Don't be afraid to ask for help. The shock of finding someone you love like we both did is overwhelming. I have a very strong faith but I believe God wants us to seek help from professionals when we need it. He is the one who gave them the ability to know what they know. If you trust your family doctor go to him. I am a former medical practice administrator and I know that a lot of family practitioners (or internists) are too quick to hand out medications that they really don't know that much about.

Don't think that seeking mental health help makes you weak (especially being of the male species). We are humans and with the shock of what you experienced (my counsellor told me I was suffering from Post Traumatic Stess Disorder PTSD) is something you probably need help with. It's a complete shock to you, physically, emotionally, and a shock to your brain. You're probably still feeling numb right now and as we go into the new year you may find that things will get harder to cope with (if you can even imagine that). Cancer is an ugly word as is Congestive Heart Failure ~ that took my husband's life.

If you have a strong faith ask for God's help. He will guide you in the right direction. I've been praying for relief from my pain and to me it feels as if God isn't answering my prayers. It's not happening fast enough for me. I just have to keep praying and be patient.

My grieving started about 1 year ago as I gradually came to feel in my heart that my husband wasn't going to get better. We clung to the hope that he would get a transplant but somehow I felt in my soul that wasn't going to happen. We both tried to be so optimistic but ugly reality stared us both in the face daily.
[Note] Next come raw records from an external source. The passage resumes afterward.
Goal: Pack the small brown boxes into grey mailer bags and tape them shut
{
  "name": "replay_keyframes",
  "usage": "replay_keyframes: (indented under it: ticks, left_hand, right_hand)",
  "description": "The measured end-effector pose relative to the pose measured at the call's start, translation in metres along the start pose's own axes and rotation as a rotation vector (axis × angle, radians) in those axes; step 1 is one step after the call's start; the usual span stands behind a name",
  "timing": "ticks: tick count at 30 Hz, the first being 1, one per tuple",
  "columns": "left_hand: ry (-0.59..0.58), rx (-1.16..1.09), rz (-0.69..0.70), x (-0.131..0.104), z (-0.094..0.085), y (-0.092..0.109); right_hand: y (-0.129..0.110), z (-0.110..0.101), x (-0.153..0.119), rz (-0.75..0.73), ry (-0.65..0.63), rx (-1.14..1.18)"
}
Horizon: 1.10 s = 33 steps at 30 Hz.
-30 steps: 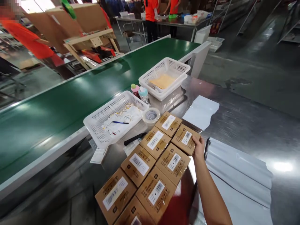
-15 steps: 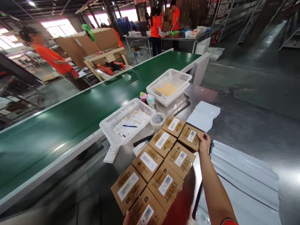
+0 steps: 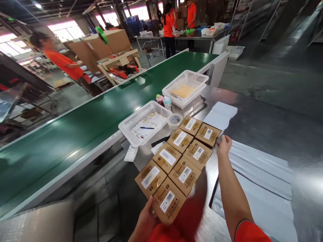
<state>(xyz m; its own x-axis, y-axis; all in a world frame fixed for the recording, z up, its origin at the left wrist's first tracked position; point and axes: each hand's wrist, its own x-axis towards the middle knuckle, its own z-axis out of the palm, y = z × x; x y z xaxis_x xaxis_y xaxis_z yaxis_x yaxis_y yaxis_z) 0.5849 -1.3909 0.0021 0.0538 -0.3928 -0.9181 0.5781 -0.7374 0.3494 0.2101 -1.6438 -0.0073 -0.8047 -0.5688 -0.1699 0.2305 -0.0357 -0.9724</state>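
Several small brown cardboard boxes (image 3: 185,173) with white barcode labels stand in two touching rows on the metal table. My left hand (image 3: 147,216) presses against the near end of the rows, its thumb on the side of the closest box; its other fingers are partly hidden. At the far right corner, my right hand (image 3: 224,144) is beside the last box, fingers bent together round something small that I cannot make out. White plastic mailer bags (image 3: 259,168) lie to the right of my right forearm.
A tape roll (image 3: 175,120), a black-handled tool (image 3: 159,141) and a white basket (image 3: 143,124) of papers are left of the boxes. Beyond are two bottles (image 3: 167,102) and stacked baskets (image 3: 185,89). A green conveyor (image 3: 101,111) runs alongside; people in orange stand farther off.
My right hand has come off the top of the far right box to just beside it. More of my left hand now shows at the near end. The view has shifted slightly.
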Motion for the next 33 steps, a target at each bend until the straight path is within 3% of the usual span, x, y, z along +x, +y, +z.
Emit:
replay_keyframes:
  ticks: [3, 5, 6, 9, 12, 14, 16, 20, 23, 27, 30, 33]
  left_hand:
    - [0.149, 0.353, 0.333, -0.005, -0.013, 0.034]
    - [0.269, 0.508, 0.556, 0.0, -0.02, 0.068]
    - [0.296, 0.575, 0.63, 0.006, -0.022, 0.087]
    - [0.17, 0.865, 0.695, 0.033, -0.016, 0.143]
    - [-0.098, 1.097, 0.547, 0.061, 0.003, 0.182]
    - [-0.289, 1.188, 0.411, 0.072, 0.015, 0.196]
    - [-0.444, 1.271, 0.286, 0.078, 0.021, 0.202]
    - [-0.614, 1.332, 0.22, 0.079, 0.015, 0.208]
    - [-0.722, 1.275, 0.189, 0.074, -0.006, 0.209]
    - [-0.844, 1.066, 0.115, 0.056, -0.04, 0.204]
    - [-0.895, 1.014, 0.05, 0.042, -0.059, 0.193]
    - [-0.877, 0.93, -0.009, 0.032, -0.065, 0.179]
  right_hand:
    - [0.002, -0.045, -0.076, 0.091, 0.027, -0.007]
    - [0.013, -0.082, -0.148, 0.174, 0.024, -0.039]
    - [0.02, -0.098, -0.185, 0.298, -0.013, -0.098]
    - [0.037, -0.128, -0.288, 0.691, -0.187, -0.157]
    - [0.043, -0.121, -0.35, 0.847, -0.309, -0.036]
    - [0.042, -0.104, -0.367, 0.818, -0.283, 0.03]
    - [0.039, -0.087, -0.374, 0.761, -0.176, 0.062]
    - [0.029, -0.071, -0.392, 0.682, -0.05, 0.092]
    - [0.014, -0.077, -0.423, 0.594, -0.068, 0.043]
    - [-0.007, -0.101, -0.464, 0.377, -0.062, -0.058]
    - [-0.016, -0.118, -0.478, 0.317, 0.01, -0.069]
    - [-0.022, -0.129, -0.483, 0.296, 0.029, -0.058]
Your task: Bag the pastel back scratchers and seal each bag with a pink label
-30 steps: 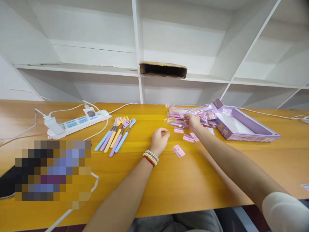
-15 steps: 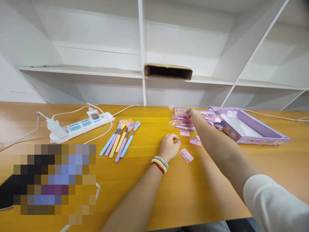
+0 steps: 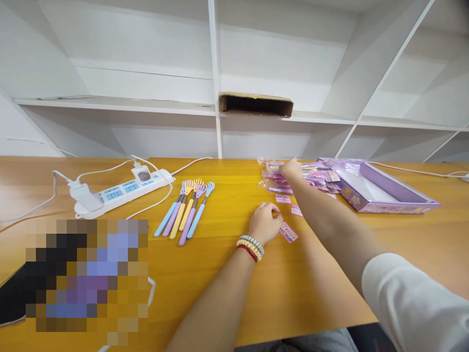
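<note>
My left hand point(image 3: 266, 222) rests on the table with its fingers curled in, and I see nothing in them. Right beside it lies a pink printed card point(image 3: 288, 232). My right hand point(image 3: 292, 169) reaches over the pile of clear plastic bags, its bent fingers closed at a plastic bag point(image 3: 271, 168); the fingertips are mostly hidden. Through the clear film, pink, purple and yellow items show. Two more pink cards, one a small card point(image 3: 283, 199) and one partly behind my forearm, lie below the pile. To the left are several back scratchers point(image 3: 187, 222) with blue, purple and yellow handles.
A purple open box point(image 3: 395, 206) stands right of the bags. A white power strip point(image 3: 124, 194) with plugs and cables lies at the left. A cardboard box point(image 3: 256, 105) sits on the white shelf point(image 3: 164, 106) behind. Pixelation covers the lower left.
My right hand stays at the bags but has turned, with its fingers now more hidden. My left hand has shifted slightly right, closer to the nearest card. The view has moved a little.
</note>
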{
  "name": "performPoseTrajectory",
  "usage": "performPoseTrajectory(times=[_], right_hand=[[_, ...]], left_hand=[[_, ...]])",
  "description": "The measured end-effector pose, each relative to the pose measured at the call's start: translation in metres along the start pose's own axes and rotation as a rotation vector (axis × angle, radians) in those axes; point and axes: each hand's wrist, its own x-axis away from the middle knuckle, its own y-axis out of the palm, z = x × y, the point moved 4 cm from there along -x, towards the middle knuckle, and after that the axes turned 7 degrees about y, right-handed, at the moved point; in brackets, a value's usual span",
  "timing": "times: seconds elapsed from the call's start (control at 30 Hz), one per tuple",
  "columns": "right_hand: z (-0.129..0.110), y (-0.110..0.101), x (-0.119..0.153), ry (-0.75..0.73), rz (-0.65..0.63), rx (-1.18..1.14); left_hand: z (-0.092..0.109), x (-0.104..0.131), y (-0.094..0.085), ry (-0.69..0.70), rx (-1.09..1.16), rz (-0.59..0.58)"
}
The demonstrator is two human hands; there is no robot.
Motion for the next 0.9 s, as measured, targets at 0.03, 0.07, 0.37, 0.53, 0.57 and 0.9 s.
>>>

God's blessings to you. I will be thinking about you. I too live in Illinois (near Chicago). Doesn't winter suck?

Dec 28, 2010
by: Colleen

My husband Bruce was diagnosed with spinal cancer on the 12 September 2010, we were told it was treatable but he died on the 16 November 2010. I will never forget walking into the hospital on that morning and watch him take his last breath. All I can say to you is let yourself grieve and do not be afraid of the tears. Do not let anyone tell you what to feel and when. You will be told some really strange things eg: she is in a better place. Try not to let these comments upset you and come here often and write your feelings down, it does help.